ResNet-50 was trained on the ImageNet classification benchmark and achieved leading top-1 accuracy at release. Beyond classification, it became a widely used backbone feature extractor for downstream tasks including object detection (as the base network in Faster R-CNN, Mask R-CNN, and RetinaNet) and semantic and instance segmentation. Most current implementations in PyTorch torchvision, TensorFlow, and NVIDIA NGC use the ResNet-50 v1.5 variant, which relocates the stride-2 downsampling from the first 1×1 convolution to the 3×3 convolution within each bottleneck block, yielding approximately 0.5% higher top-1 accuracy than the original v1 formulation at a small throughput cost. ResNet-50 remains a common reference architecture in computer vision benchmarks and a standard backbone choice in detection and segmentation frameworks. The original Microsoft Research code is released under the MIT license.
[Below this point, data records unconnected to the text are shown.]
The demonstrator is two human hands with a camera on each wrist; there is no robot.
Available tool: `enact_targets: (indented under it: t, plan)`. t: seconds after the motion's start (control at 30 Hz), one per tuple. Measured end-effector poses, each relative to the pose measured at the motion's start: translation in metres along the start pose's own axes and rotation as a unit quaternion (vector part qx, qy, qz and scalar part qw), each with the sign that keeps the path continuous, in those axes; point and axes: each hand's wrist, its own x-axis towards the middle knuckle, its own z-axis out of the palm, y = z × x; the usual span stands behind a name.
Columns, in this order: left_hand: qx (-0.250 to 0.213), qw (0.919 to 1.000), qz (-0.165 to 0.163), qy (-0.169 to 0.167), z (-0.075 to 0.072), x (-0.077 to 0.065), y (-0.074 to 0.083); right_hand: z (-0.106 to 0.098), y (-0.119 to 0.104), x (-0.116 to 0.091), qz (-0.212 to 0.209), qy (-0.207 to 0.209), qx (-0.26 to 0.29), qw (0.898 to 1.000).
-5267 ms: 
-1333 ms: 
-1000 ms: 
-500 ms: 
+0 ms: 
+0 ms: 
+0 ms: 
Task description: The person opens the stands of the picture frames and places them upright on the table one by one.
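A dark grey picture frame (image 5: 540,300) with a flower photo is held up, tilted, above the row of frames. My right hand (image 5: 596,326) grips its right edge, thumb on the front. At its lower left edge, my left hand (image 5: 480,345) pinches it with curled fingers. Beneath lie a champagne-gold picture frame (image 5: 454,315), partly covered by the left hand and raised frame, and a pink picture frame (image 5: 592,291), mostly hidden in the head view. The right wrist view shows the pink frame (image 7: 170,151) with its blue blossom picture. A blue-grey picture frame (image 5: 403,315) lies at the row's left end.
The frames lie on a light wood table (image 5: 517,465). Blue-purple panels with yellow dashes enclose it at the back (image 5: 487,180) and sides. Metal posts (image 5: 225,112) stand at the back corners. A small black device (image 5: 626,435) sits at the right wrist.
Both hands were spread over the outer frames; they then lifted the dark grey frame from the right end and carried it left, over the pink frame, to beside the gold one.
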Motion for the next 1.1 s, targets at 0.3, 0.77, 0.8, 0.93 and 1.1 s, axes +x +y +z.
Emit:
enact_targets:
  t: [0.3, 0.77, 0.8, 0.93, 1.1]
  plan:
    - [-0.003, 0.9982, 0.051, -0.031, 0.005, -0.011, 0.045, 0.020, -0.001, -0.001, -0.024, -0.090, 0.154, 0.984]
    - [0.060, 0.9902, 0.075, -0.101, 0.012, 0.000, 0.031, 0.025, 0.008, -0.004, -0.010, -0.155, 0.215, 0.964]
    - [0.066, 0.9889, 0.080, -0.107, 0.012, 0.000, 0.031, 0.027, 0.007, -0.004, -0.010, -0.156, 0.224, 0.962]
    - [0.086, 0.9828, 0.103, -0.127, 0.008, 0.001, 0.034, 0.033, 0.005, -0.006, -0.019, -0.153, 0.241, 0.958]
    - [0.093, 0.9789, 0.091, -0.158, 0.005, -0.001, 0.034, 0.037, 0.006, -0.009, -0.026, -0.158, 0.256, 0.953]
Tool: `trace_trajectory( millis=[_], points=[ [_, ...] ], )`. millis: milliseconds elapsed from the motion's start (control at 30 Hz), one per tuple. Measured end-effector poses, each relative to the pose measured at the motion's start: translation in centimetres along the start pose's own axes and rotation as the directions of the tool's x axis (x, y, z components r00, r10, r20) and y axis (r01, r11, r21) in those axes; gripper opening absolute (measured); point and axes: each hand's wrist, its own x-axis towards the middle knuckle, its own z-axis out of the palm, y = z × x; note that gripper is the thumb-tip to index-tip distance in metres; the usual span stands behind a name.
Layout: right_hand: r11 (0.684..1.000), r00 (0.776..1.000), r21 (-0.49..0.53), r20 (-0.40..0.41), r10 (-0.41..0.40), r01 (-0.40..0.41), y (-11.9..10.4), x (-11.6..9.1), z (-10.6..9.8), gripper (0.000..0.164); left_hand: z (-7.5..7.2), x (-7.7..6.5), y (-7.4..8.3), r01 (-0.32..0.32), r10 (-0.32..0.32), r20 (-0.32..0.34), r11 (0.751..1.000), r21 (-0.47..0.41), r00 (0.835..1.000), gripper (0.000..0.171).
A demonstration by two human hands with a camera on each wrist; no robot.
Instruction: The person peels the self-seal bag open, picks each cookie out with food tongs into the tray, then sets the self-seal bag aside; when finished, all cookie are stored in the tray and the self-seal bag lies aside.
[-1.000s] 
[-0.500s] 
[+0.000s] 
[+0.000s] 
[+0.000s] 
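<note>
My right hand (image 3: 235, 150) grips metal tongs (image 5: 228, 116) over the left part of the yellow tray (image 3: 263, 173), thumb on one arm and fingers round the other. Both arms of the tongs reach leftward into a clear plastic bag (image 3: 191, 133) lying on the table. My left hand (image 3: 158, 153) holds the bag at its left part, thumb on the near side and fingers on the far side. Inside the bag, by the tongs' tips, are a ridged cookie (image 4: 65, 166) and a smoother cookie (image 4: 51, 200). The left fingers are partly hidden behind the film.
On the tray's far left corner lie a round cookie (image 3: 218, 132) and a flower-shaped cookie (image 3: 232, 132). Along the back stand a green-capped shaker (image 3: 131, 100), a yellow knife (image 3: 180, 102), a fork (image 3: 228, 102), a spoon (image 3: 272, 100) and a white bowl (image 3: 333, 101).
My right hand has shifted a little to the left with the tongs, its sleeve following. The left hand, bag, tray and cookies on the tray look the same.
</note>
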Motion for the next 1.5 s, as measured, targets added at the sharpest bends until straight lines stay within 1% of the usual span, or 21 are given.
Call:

YOLOv8 Classification is the image classification variant of the YOLOv8 model family from Ultralytics, released in January 2023. Unlike the primary YOLOv8 detection and segmentation models, which predict bounding boxes or pixel masks, YOLOv8 Classification predicts a single class label for a full input image, supporting standard single-label image classification tasks. It shares the YOLOv8 backbone architecture, including the C2f (Cross-Stage Partial with 2 convolutions) module, with the detection variants, making it straightforward to use within the same Ultralytics training and inference workflow as other YOLOv8 tasks.
YOLOv8 Classification is released at five sizes: YOLOv8n-cls (nano, 2.7M parameters), YOLOv8s-cls (small, 6.4M), YOLOv8m-cls (medium, 17.0M), YOLOv8l-cls (large, 37.5M), and YOLOv8x-cls (extra-large, 57.4M). These variants allow users to trade off accuracy against inference speed and memory footprint. Pretrained checkpoints are provided for ImageNet classification at 224 pixel resolution, and the model can be fine-tuned on custom datasets using the Ultralytics Python API or command-line tools. The model supports export to common deployment formats including ONNX, TensorRT, CoreML, and TensorFlow Lite. YOLOv8 Classification is distributed under the AGPL-3.0 license, with an Enterprise License available from Ultralytics for proprietary deployments. The YOLOv8 family has since been succeeded by YOLO11 (September 2024) and YOLO26 (January 2026), each of which includes equivalent classification variants.